• Exercise instructions:
Counting only lines that contain the word "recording", state the total for the listing below and nothing else.

··· Source material

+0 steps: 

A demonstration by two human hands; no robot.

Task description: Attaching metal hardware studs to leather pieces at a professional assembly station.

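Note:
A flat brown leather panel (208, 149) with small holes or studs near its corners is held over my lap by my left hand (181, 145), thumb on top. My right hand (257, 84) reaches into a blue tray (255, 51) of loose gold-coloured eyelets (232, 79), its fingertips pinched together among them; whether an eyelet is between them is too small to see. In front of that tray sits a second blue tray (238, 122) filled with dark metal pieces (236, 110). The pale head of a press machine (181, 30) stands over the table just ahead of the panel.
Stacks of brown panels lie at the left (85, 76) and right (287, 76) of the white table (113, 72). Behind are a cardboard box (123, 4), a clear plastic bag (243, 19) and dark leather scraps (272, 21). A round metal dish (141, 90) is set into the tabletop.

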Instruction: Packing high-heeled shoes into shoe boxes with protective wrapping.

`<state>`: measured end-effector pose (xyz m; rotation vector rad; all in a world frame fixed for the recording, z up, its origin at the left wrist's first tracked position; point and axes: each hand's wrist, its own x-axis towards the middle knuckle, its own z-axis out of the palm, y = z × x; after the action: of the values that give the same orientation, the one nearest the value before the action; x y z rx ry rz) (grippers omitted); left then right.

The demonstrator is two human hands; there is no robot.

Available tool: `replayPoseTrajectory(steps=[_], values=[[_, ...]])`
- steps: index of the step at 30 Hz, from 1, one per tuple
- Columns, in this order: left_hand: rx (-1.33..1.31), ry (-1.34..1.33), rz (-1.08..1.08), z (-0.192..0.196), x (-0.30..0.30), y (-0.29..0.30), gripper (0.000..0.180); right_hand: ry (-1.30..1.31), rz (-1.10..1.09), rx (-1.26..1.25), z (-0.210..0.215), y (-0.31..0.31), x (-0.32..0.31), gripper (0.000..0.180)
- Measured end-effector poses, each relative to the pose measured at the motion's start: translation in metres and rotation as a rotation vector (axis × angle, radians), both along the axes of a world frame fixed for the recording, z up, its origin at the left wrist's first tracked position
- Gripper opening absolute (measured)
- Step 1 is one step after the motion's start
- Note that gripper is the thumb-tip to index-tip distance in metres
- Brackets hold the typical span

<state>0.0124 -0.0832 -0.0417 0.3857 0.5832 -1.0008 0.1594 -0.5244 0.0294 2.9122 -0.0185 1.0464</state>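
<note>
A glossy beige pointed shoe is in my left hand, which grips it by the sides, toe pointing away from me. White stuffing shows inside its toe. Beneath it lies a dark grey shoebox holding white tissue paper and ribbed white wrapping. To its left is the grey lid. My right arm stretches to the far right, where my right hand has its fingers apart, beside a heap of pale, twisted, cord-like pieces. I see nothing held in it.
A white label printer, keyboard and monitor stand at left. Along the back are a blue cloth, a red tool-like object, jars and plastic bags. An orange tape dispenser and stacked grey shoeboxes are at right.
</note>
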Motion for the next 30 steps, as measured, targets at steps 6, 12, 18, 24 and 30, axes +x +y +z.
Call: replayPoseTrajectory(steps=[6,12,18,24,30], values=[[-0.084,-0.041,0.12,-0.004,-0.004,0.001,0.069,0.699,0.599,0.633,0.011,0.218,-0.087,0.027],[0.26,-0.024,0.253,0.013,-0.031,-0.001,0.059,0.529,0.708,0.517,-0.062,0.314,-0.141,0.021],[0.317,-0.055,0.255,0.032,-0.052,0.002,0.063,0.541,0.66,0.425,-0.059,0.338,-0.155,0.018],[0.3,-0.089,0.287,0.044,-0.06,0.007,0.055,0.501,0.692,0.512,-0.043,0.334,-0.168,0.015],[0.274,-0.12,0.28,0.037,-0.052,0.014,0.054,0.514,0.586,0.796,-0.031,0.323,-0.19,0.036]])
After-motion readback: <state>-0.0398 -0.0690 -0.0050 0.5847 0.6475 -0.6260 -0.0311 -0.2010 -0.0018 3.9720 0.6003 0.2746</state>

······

• Problem solution:
2